**COLLECTED DATA**
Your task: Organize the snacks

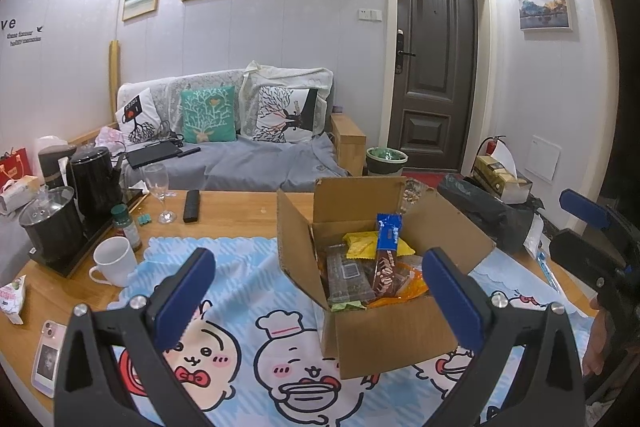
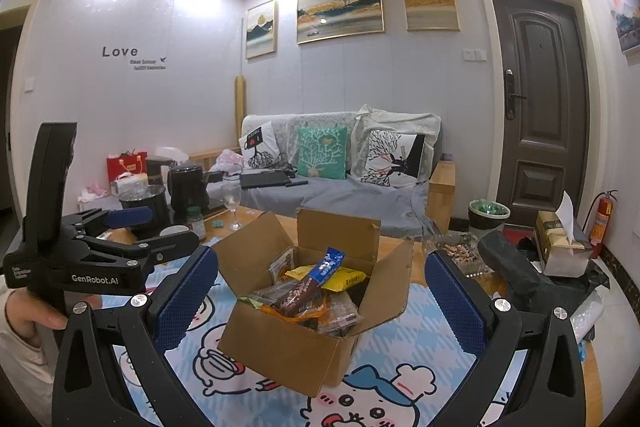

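Observation:
An open cardboard box (image 1: 390, 337) (image 2: 292, 345) stands on a blue cartoon cloth (image 1: 240, 359) (image 2: 432, 367). Inside lie several snack packs: a blue-and-brown wafer bar (image 1: 387, 259) (image 2: 316, 281) on top, a yellow packet (image 1: 366, 245) (image 2: 342, 277), a dark packet (image 1: 348, 277) and orange wrappers. My left gripper (image 1: 320, 301) is open, held above the cloth just in front of the box, holding nothing. My right gripper (image 2: 322, 301) is open too, hanging over the box's near side, empty. One more small snack bag (image 1: 12, 297) lies at the table's left edge.
At the left stand a white mug (image 1: 114, 261), a spice jar (image 1: 126, 227), a wine glass (image 1: 158, 187), kettles on a tray (image 1: 76, 195), a remote (image 1: 191, 205) and a phone (image 1: 46, 357). A black bag (image 2: 524, 275) and tissue box (image 2: 560, 239) sit at the right. A sofa is behind.

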A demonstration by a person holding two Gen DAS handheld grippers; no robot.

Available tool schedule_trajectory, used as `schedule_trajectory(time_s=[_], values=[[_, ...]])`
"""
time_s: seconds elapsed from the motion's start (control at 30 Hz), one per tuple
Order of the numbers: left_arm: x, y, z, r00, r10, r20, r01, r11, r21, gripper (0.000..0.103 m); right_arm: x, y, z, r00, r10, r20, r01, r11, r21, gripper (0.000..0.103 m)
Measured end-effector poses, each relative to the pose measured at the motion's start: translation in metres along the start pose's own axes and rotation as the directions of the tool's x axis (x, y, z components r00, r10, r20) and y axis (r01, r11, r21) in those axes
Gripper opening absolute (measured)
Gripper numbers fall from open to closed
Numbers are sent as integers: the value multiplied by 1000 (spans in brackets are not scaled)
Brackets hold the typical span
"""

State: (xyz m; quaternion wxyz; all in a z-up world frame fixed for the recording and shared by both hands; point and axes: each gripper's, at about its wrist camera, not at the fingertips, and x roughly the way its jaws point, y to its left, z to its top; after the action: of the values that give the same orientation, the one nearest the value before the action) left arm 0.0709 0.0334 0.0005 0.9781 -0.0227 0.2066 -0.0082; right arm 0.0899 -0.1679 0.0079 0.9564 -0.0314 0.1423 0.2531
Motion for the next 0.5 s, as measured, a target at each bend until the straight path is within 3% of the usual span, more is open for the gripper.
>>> schedule_trajectory(time_s=[0.5], values=[[0, -2, 0, 1000, -9, -1, 9, 1000, 2, 103, -1, 6, -1, 1000, -6, 3, 6, 1000, 8, 103]])
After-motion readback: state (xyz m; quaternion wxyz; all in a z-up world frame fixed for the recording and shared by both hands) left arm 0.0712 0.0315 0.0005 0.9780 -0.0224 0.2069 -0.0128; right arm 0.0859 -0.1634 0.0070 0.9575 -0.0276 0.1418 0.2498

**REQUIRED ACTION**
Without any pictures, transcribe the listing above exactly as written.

**SOLUTION TO THIS TASK**
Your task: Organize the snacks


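Observation:
An open cardboard box (image 1: 390, 337) (image 2: 292, 345) stands on a blue cartoon cloth (image 1: 240, 359) (image 2: 432, 367). Inside lie several snack packs: a blue-and-brown wafer bar (image 1: 387, 259) (image 2: 316, 281) on top, a yellow packet (image 1: 366, 245) (image 2: 342, 277), a dark packet (image 1: 348, 277) and orange wrappers. My left gripper (image 1: 320, 301) is open, held above the cloth just in front of the box, holding nothing. My right gripper (image 2: 322, 301) is open too, hanging over the box's near side, empty. One more small snack bag (image 1: 12, 297) lies at the table's left edge.
At the left stand a white mug (image 1: 114, 261), a spice jar (image 1: 126, 227), a wine glass (image 1: 158, 187), kettles on a tray (image 1: 76, 195), a remote (image 1: 191, 205) and a phone (image 1: 46, 357). A black bag (image 2: 524, 275) and tissue box (image 2: 560, 239) sit at the right. A sofa is behind.
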
A demonstration by a person holding two Gen DAS handheld grippers; no robot.

Available tool schedule_trajectory, used as `schedule_trajectory(time_s=[_], values=[[_, ...]])`
"""
time_s: seconds elapsed from the motion's start (control at 30 Hz), one per tuple
Order of the numbers: left_arm: x, y, z, r00, r10, r20, r01, r11, r21, gripper (0.000..0.103 m); right_arm: x, y, z, r00, r10, r20, r01, r11, r21, gripper (0.000..0.103 m)
Measured end-effector poses, each relative to the pose measured at the motion's start: translation in metres along the start pose's own axes and rotation as the directions of the tool's x axis (x, y, z components r00, r10, r20) and y axis (r01, r11, r21) in those axes
Gripper opening absolute (measured)
Gripper numbers fall from open to closed
Numbers are sent as integers: the value multiplied by 1000 (spans in brackets are not scaled)
Brackets hold the typical span
"""

State: (xyz m; quaternion wxyz; all in a z-up world frame fixed for the recording and shared by both hands; point and axes: each gripper's, at about its wrist camera, not at the fingertips, and x roughly the way its jaws point, y to its left, z to its top; after the action: of the values that give the same orientation, the one nearest the value before the action) left arm 0.0709 0.0334 0.0005 0.9781 -0.0227 0.2066 -0.0082; right arm 0.0899 -0.1679 0.0079 0.9564 -0.0314 0.1423 0.2531
Motion for the next 0.5 s, as measured, a target at each bend until the straight path is within 3% of the usual span, more is open for the gripper.
>>> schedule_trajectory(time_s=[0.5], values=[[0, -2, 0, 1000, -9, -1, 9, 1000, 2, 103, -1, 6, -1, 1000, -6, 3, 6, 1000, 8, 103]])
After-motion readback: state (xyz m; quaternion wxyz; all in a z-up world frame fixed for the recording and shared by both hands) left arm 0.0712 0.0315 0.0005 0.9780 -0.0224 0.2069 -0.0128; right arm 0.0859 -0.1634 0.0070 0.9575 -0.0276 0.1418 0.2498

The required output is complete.